To do:
If an entry holds a picture, leave the picture out and copy the rest exactly.

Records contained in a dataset
■ ■ ■ ■ ■

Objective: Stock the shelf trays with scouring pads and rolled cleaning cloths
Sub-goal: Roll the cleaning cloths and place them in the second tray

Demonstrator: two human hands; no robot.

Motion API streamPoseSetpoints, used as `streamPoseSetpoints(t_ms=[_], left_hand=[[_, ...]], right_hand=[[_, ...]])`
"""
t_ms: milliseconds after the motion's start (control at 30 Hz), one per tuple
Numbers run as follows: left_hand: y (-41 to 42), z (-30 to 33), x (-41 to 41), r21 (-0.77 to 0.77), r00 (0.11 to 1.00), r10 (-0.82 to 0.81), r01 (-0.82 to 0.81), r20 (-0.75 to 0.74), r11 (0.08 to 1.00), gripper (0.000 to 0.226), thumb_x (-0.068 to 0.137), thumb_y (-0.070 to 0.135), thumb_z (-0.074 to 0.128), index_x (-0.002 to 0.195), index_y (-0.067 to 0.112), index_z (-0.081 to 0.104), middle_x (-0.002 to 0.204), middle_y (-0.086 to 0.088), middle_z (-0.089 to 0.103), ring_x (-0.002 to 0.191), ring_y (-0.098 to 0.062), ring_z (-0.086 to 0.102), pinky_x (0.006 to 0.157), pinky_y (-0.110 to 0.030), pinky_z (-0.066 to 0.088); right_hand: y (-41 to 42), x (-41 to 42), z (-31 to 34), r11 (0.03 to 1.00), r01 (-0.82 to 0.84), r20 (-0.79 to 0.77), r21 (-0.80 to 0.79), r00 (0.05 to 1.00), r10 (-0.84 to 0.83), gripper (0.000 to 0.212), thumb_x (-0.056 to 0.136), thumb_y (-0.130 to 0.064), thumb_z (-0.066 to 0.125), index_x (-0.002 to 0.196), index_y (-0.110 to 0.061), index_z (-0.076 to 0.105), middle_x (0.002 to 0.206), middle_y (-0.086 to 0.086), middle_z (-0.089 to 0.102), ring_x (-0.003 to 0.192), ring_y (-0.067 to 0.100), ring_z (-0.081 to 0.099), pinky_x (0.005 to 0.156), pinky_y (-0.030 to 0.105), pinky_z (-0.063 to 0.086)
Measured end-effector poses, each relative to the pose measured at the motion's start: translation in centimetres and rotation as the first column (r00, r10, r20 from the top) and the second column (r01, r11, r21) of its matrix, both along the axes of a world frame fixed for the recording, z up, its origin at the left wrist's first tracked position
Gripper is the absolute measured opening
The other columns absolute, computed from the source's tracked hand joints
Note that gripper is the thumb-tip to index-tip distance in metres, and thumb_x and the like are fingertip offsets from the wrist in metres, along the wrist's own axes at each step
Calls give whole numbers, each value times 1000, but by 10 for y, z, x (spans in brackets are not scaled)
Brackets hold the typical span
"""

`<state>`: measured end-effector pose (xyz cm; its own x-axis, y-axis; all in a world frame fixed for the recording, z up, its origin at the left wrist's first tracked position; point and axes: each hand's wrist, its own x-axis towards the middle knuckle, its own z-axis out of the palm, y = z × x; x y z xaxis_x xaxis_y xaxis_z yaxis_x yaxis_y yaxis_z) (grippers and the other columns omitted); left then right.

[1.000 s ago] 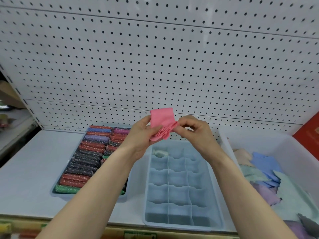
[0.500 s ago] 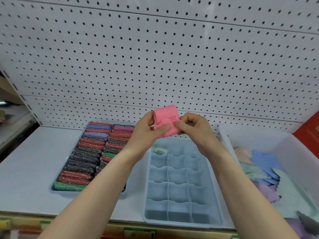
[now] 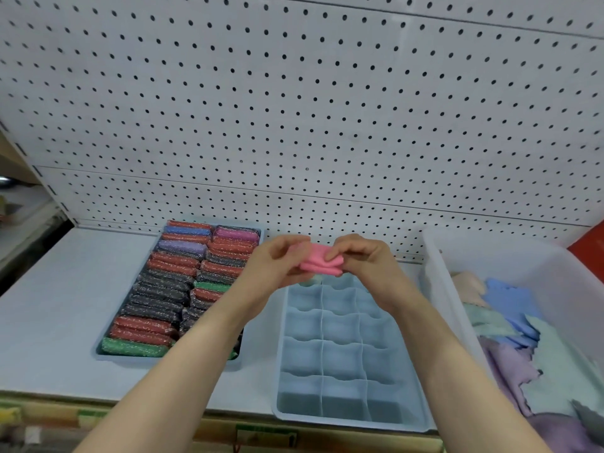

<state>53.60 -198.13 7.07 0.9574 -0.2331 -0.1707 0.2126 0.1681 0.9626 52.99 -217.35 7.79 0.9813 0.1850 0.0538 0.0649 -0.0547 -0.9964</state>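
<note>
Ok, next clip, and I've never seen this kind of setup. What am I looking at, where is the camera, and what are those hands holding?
No machine here: a person works bare-handed, filmed by a camera worn on their head, looking forward and down at a store shelf backed by pegboard. The left hand and right hand together pinch a folded pink cloth above a divided tray, whose visible compartments are nearly all empty. To the left sits a tray packed with glittery scouring pads in rows. On the right, a clear bin holds loose cloths in pastel colours.
</note>
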Motion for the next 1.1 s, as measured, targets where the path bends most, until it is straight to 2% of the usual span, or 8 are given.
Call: streamPoseSetpoints(t_ms=[200, 333, 400, 500, 633, 733, 967, 1100], left_hand=[[-1, -25, -4, 145, 998, -18, 10, 53, 989, 24, 86, -1, 68, 106, 12, 67, 108, -13, 65, 83, -15, 70, 73, -27, 58], [-13, -36, 0, 342, 984, -94, 37, 152, 939, 27, 86, 2, 70, 111, 11, 65, 102, -3, 66, 84, -15, 67, 76, -20, 55], [-15, -45, 11, 579, 947, -162, -30, 277, 814, 33, 85, 9, 72, 116, 15, 64, 105, 1, 67, 91, -13, 66, 83, -20, 51], [-15, -62, 33, 809, 859, -311, -182, 408, 558, 40, 83, 13, 73, 122, 12, 64, 118, -6, 65, 106, -22, 61, 91, -30, 45], [-27, -82, 61, 919, 722, -575, -237, 384, 315, 40, 65, -1, 79, 103, 7, 71, 101, -12, 68, 95, -37, 62, 80, -38, 50], [-38, -85, 66, 949, 679, -663, -256, 313, 186, 33, 78, 1, 67, 109, 14, 67, 104, -7, 64, 103, -32, 57, 80, -36, 46], [-40, -100, 72, 958, 751, -596, -214, 285, 189, 32, 74, -4, 68, 101, 13, 70, 89, -6, 66, 91, -32, 61, 66, -36, 48], [-39, -102, 71, 963, 763, -589, -192, 268, 189, 32, 68, -4, 73, 95, 13, 71, 84, -4, 66, 87, -29, 61, 62, -34, 49]], right_hand=[[-13, -2, -11, 994, -86, -253, -64, 965, 67, 20, 96, -16, 58, 111, -13, 70, 98, 9, 69, 88, 15, 65, 78, 29, 56], [-28, 6, -32, 949, -189, -328, -252, 939, 100, 18, 86, -16, 73, 102, -7, 73, 88, 9, 72, 80, 15, 64, 73, 25, 54], [-39, 16, -46, 935, -23, -268, -354, 960, -78, 16, 83, -22, 75, 95, -12, 73, 84, 8, 72, 77, 23, 65, 75, 32, 56], [-54, 30, -62, 654, 221, 39, -724, 959, -281, 9, 78, -26, 70, 86, -21, 67, 81, 3, 70, 77, 24, 62, 71, 34, 47], [-46, 41, -74, 467, 230, 134, -854, 964, -230, 18, 82, -18, 66, 99, -24, 68, 91, 0, 70, 88, 24, 62, 70, 33, 45], [-38, 51, -82, 371, 185, 136, -910, 979, -155, 24, 82, -19, 64, 103, -29, 69, 98, 1, 71, 96, 25, 62, 73, 32, 45], [-31, 54, -87, 411, 202, 215, -889, 976, -15, 20, 76, -11, 66, 93, -21, 72, 88, 0, 71, 91, 25, 59, 74, 34, 45], [-20, 60, -89, 377, 123, 120, -918, 992, -32, 20, 82, -16, 61, 98, -21, 70, 92, 4, 70, 96, 25, 58, 73, 33, 45]])
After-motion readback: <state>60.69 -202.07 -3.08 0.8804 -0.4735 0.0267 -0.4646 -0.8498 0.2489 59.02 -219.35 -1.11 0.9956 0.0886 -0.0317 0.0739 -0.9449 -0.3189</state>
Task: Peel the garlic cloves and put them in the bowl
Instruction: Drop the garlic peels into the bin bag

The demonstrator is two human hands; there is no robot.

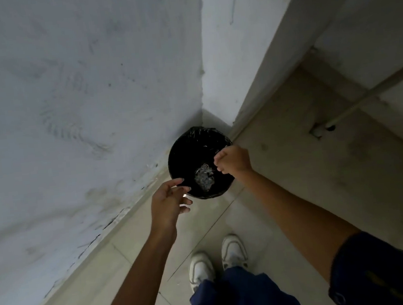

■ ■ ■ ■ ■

Answer to the exercise:
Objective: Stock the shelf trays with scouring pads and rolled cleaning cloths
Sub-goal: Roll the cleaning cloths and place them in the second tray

Demonstrator: two human hands; no robot.

Motion API streamPoseSetpoints, used as `streamPoseSetpoints(t_ms=[_], left_hand=[[_, ...]], right_hand=[[_, ...]])`
"""
t_ms: milliseconds after the motion's start (control at 30 Hz), one per tuple
Numbers run as follows: left_hand: y (-41 to 42), z (-30 to 33), x (-41 to 41), r21 (-0.77 to 0.77), r00 (0.11 to 1.00), r10 (-0.82 to 0.81), r01 (-0.82 to 0.81), r20 (-0.75 to 0.74), r11 (0.08 to 1.00), gripper (0.000 to 0.226), thumb_x (-0.068 to 0.137), thumb_y (-0.070 to 0.135), thumb_z (-0.074 to 0.128), index_x (-0.002 to 0.195), index_y (-0.067 to 0.112), index_z (-0.081 to 0.104), middle_x (-0.002 to 0.204), middle_y (-0.086 to 0.088), middle_z (-0.089 to 0.103), ring_x (-0.002 to 0.191), ring_y (-0.098 to 0.062), ring_z (-0.086 to 0.102), pinky_x (0.006 to 0.157), pinky_y (-0.110 to 0.030), pinky_z (-0.066 to 0.088); right_hand: y (-41 to 42), x (-41 to 42), z (-31 to 34), r11 (0.03 to 1.00), r01 (-0.82 to 0.84), r20 (-0.79 to 0.77), r21 (-0.80 to 0.79), r00 (0.05 to 1.00), r10 (-0.84 to 0.83), gripper (0.000 to 0.212), thumb_x (-0.056 to 0.136), thumb_y (-0.130 to 0.064), thumb_z (-0.066 to 0.125), index_x (-0.002 to 0.196), index_y (-0.110 to 0.061), index_z (-0.076 to 0.105), middle_x (0.002 to 0.206), middle_y (-0.086 to 0.086), middle_z (-0.089 to 0.102), ring_x (-0.003 to 0.192), ring_y (-0.067 to 0.100), ring_z (-0.081 to 0.099), pinky_x (0.005 to 0.156), pinky_y (-0.030 to 0.105), pinky_z (-0.063 to 0.086)
Measured end-effector poses, each relative to the pose measured at the motion's start: translation in centimetres and rotation as the first column (r00, r10, r20 from the top) and the second column (r01, r11, r21) of its matrix, both along the axes of a world frame fixed for the recording, z up, its origin at the left wrist's first tracked position
Gripper is the absolute measured opening
The other columns absolute, computed from the source's tracked hand joints
Note that gripper is the thumb-tip to index-tip distance in metres, and thumb_x and the like are fingertip offsets from the wrist in metres, along the wrist's own axes at each step
Calls give whole numbers, each value times 1000, but by 10 for y, z, x (spans in brackets are not scaled)
Brackets hold the typical span
"""

`<state>`: measured end-effector pose (xyz cm; its own x-axis, y-axis; all in a world frame fixed for the recording, z up, its origin at the left wrist's first tracked position; point and axes: each hand's wrist, its own x-axis towards the middle knuckle, its own z-axis out of the palm, y = z × x; x y z xaxis_x xaxis_y xaxis_z yaxis_x yaxis_y yaxis_z) (grippers and the other columns omitted); left then right.

[1.000 s ago] 
[0.500 s ago] 
[now] 

<state>53.60 -198.13 7.07 0.9574 -0.2331 -0.1707 0.2126 0.1681 0.9626 52.99 -217.35 7.79 0.9813 0.1850 0.0538 0.0649 -0.0547 -0.9964</state>
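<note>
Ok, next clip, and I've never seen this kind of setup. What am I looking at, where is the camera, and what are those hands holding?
No machine here: a person works bare-handed, filmed by a camera worn on their head, looking forward and down at a store shelf backed by pegboard. The left hand and right hand together pinch a folded pink cloth above a divided tray, whose visible compartments are nearly all empty. To the left sits a tray packed with glittery scouring pads in rows. On the right, a clear bin holds loose cloths in pastel colours.
</note>
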Motion for the next 1.1 s, as measured, targets where the path bends most, until it is straight to 2% of the usual span, or 8 are given.
Call: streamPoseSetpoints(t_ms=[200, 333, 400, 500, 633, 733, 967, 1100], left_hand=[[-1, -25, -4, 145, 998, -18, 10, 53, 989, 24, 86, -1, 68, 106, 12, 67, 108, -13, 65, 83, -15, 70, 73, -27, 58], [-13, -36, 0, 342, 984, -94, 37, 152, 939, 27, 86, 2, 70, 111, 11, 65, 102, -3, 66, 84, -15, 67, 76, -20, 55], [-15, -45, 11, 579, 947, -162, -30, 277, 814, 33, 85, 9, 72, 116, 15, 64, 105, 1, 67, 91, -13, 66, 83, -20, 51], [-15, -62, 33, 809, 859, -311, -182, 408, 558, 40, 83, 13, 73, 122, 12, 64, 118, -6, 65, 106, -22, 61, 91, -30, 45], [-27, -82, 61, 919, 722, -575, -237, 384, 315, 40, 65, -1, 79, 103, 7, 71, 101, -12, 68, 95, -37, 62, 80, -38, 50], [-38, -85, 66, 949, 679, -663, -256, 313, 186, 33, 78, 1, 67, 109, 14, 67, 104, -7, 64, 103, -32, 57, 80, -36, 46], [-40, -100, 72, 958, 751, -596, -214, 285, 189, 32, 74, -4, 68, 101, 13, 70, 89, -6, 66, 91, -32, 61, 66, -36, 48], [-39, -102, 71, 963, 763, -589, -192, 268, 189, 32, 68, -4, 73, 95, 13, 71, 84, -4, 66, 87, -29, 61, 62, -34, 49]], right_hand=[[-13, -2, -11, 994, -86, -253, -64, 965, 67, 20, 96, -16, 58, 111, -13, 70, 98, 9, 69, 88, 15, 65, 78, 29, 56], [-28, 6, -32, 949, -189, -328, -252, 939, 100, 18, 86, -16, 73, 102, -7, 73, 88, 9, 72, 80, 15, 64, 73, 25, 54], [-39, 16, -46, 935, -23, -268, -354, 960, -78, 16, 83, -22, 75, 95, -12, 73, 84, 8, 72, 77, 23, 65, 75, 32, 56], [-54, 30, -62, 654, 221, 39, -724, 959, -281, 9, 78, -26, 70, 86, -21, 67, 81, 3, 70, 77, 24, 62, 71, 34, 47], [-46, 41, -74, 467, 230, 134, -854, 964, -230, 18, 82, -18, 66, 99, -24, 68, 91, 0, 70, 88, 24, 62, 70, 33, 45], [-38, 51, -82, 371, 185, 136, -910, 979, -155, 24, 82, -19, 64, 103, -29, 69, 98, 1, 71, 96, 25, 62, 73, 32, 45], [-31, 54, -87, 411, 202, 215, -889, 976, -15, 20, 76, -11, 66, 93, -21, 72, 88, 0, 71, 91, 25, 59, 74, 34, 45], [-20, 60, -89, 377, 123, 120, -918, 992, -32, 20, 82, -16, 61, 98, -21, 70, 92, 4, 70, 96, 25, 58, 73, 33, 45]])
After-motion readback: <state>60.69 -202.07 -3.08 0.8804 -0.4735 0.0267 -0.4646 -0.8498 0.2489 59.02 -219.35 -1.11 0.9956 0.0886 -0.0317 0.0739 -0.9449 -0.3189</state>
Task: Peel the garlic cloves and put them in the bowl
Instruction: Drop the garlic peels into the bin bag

The demonstrator is two human hands; there is no robot.

Nothing more remains to be added to the answer.